Laut Osborne werden die Reformen die City jährlich zwischen 3,5 und acht Milliarden Pfund (4,17 und 9,53 Mrd. Euro) kosten. Die britische Wirtschaftsleistung werde dadurch um 0,8 bis 1,8 Milliarden Pfund gemindert. Die Kosten würden jedoch bei weitem wieder hereingespielt durch das geringere Risiko eines weiteren Bankenbankrotts, der in eine neue Finanzkrise münden und jährlich nach Berechnungen seines Ministeriums mindestens 9,5 Milliarden Pfund kosten könnte.

Für Kritiker kommt die Reform allerdings deutlich zu spät und geht nicht weit genug. Der frühere Labour-Finanzminister Alistair Darling, während der Finanzkrise im Amt, sagte, die Neuerungen hätten etwa die Pleitebank Northern Rock nicht gerettet.

Moody’s sieht „AAA“ gefährdet

Großbritannien kämpft spätestens seit der Bankenkrise 2008 mit einer erheblichen Konjunkturproblematik. Das Budgetdefizit stieg zeitweise auf über zehn Prozent und wird im nächsten Jahr bei nach wie vor hohen 8,5 Prozent des Bruttoinlandsproduktes erwartet. Die Inflation lag in diesem Jahr bei zeitweise mehr als fünf Prozent. Die Gesamtverschuldung wird im nächsten Jahr bei 81 Prozent der Wirtschaftsleistung erwartet.

Die Geldpolitik in Großbritannien, dessen Regierung gute Beziehungen zu den Ratingagenturen nachgesagt werden, wird von der Bank of England gesteuert. Die Eigenständigkeit der britischen Geldpolitik und damit die relative Unabhängigkeit von Entwicklungen im Euro-Raum war von den Finanzmärkten stets honoriert worden.

Nach mehreren Ländern der Euro-Zone hat nun aber auch das Nicht-Euro-Land Großbritannien einen deutlichen Warnschuss von den Ratingagenturen erhalten. Wegen der schwachen Wachstumsprognose und der hohen Staatsverschuldung sei es möglich, dass Großbritannien seine Bestnote „Triple A“ nicht halten könne, zitierte die „Financial Times“ am Mittwoch aus dem Jahresbericht der Ratingagentur Moody’s zu Großbritannien.

Unternehmer besorgt

Eine Gruppe von 20 hochrangigen Managern aus Großbritannien warnte unterdessen in einem offenen Brief vor den Folgen der Euro-Skepsis auf der Insel. Drei Millionen Arbeitsplätze seien in Gefahr, wenn Großbritannien das Herz Europas verlasse, heißt es in dem Schreiben, dessen Inhalte der „Daily Telegraph“ am Dienstag veröffentlichte. Zu den Unterzeichnern gehören etwa Richard Branson, Chef des Luftfahrt- und Telekomkonzerns Virgin, sowie der Aufsichtsratschef der British Telekom, Mike Rake.
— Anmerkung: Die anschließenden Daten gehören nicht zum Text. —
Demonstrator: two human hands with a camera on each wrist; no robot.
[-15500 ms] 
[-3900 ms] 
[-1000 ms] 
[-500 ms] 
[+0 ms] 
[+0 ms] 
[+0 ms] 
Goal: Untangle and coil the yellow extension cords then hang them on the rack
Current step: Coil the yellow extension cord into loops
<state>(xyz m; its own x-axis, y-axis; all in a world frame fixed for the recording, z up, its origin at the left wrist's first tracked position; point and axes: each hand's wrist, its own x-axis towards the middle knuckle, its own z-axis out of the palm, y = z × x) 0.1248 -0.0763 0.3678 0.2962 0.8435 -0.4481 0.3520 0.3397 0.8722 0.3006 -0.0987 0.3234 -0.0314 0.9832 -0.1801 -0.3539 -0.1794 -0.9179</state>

Der Brief erschien zehn Tage nachdem Cameron auf dem EU-Gipfel in Brüssel mit seiner Forderung nach einem Vetorecht für europäische Finanzmarktregulierungen gescheitert war und deshalb die Mitarbeit an neuen EU-Verträgen für mehr Haushaltsdisziplin aufgekündigt hatte. Großbritannien wird bei den Vertragsverhandlungen der übrigen 26 EU-Staaten nur Beobachterstatus haben.

Die britische Regierung müsse sich „wieder an den Entscheidungsfindungsprozessen in Europa beteiligen“, heißt es in dem Brief. „Es ist im Interesse Großbritanniens, dass der Euro überlebt.“ Der europäische Binnenmarkt stehe für die Hälfte des britischen Handels.